Updated: Aug 21, 2021
Although I mentioned the hellebores in another post they need their own separate mention.
A few years ago I was fortunate enough to meet the incomparable Barry Glick of Sunshine Farms in West Virginia and my original hellebores are the result of his breeding program. They have now matured and are absolutely fantastic. Some are very near black and are especially amazing.
Last year I added many new plants from Walters Gardens and these plants, although new, are producing a few flowers which are very impressive.

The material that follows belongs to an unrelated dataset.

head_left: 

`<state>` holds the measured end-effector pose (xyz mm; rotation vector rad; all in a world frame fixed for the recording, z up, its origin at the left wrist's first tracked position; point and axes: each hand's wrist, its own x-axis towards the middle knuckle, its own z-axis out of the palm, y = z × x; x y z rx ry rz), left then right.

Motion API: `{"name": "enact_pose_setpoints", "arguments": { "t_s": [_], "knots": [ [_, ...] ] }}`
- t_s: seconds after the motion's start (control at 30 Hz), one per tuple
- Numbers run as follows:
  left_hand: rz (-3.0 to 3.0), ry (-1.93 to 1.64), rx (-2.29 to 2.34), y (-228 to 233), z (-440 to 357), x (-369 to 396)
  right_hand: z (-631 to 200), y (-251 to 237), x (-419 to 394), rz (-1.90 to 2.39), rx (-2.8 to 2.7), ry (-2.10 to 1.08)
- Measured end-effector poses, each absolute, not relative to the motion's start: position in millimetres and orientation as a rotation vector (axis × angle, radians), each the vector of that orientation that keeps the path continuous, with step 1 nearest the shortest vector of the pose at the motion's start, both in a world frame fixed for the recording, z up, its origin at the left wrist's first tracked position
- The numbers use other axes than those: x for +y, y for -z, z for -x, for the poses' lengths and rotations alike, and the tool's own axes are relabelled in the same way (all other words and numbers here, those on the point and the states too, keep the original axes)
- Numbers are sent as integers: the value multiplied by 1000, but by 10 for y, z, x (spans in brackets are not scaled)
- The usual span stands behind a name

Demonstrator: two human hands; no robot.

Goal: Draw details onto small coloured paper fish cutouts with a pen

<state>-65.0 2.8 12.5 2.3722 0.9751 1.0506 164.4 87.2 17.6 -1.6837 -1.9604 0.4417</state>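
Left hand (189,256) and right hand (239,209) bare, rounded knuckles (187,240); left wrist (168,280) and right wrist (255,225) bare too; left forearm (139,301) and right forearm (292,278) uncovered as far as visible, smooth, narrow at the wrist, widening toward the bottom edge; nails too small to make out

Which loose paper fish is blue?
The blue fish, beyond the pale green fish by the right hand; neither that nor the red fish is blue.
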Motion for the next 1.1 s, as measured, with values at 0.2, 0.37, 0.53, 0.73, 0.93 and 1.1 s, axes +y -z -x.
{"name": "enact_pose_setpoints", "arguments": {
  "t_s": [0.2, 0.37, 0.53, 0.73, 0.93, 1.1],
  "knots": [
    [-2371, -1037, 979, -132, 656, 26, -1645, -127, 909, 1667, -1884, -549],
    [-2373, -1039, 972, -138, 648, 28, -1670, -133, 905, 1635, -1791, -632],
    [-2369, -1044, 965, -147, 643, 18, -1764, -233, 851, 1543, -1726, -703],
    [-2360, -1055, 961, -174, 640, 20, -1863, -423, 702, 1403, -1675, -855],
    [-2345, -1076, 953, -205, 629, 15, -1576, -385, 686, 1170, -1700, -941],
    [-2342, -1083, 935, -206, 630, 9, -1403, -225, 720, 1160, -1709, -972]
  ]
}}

Below is a collection of this year’s hellebore pictures
There is a lot of advice about how to pick and use hellebores. I have found that dipping the flowers into Quick Dip immediately upon picking, then placing them into a bucket of hot water is very effective. (I keep Quick Dip with me in the field for picking many flowers and it is the floral industry secret to cutting lilacs, hydrangeas and other woody cut flowers.) I allow the water to cool to room temperature then put the bucket of flowers into the cooler. If you have room in your refrigerator this is an important step that really helps to ensure the flowers will maintain hydration. Just be sure to remove all fruits and vegetables while storing flowers in a refrigerator--fruits put out a gas that kills flowers. Hellebores last for up to a week when picked and conditioned in this way. I use flowers a little less mature than some recommend, but I cut out the centers. This prevents the stamens and seed pods from dropping out of your arrangement. Very immature flowers will droop no matter how they are treated and should be left on the plant to mature. If you are willing to experiment you may develop your own method, but this has worked well for us. A close look at the pictures above will show that most are uncut hellebores. And the cut hellebores do not have the centers removed--these are hellebores that were not used for customers. All of those little anthers fall quite quickly after cutting and if I were going to use these in arrangements I would try to remove everything in the center, including immature seed pods and stamens. When the seed pods puff up I leave them intact.
Hellebores, tulips and lilacs in a bouquet.